* DESCRIPTION OF THE TASK
Restate word for word only the lines running from the one with "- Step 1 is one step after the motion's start" to the end of the data, both ends included. Omit any pictures.

::::

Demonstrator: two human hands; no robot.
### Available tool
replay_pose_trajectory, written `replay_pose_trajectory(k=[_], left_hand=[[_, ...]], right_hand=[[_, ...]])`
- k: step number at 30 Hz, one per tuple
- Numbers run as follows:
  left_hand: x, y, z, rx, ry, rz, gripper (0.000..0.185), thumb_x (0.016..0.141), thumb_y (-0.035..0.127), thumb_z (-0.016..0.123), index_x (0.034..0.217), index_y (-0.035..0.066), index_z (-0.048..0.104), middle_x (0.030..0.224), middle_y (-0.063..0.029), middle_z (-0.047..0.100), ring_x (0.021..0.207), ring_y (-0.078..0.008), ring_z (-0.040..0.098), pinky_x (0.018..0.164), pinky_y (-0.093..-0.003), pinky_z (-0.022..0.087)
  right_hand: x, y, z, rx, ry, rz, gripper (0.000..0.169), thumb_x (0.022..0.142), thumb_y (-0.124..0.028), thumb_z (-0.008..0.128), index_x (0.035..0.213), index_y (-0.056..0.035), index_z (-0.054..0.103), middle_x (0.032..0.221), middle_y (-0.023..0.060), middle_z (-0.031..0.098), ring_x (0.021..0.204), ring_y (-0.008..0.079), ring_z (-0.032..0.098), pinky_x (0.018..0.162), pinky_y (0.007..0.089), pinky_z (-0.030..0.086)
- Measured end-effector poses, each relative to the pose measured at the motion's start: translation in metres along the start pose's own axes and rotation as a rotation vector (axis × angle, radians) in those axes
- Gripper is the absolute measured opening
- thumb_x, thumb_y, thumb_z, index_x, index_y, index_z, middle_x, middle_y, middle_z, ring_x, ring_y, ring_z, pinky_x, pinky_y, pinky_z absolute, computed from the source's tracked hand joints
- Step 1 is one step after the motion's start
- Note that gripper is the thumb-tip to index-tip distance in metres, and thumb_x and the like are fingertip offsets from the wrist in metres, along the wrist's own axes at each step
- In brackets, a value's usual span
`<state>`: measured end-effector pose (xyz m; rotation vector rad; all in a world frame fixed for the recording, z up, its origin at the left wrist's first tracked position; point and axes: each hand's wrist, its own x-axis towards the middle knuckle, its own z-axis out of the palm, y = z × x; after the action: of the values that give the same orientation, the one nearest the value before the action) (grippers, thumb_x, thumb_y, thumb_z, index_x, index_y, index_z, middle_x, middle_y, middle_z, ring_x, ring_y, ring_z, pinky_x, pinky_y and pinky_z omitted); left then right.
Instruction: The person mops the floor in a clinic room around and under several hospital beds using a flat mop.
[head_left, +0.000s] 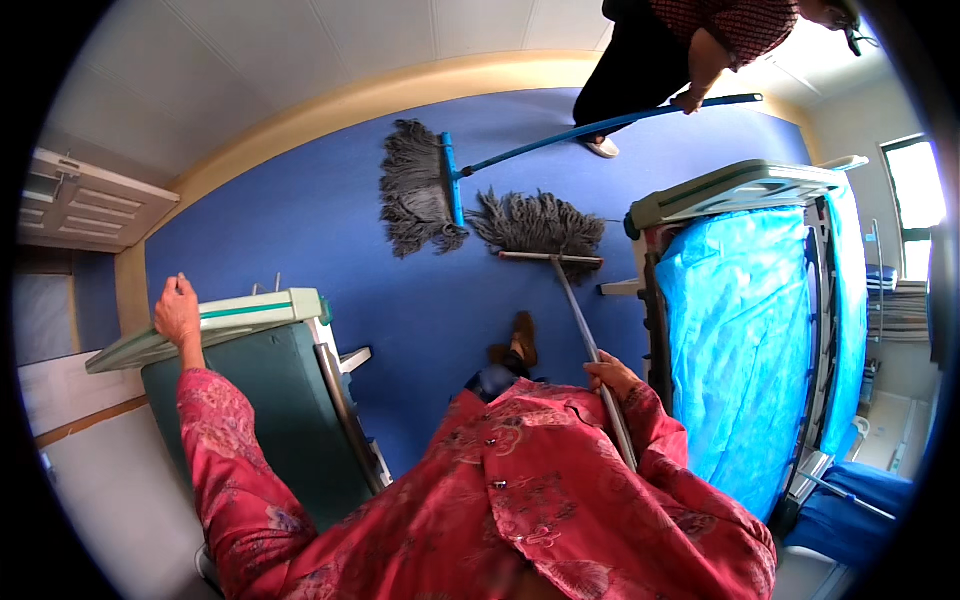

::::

* SOLUTION FOR THIS PROBLEM
- Step 1 is one step after the motion's start
- Note that gripper is the thumb-tip to index-tip distance in metres, and thumb_x and the like are fingertip offsets from the wrist in metres, along the wrist's own axes at each step
- In brackets, a value's usual span
`<state>`: measured end-effector pose (xyz m; rotation vector rad; all in a world frame fixed for the recording, z up, its origin at the left wrist's first tracked position; point and axes: each hand's wrist, its own x-axis towards the middle knuckle, its own z-axis out of the palm, y = z × x; after the action: of the values that give the same orientation, the one nearest the value before the action) (grippers, thumb_x, thumb_y, thumb_z, index_x, index_y, index_z, middle_x, middle_y, middle_z, ring_x, ring_y, ring_z, pinky_x, pinky_y and pinky_z omitted); left then right.
Instruction: The person mops the floor in a clinic room around and under several hospital beds using a flat mop.
[head_left, +0.000s] 

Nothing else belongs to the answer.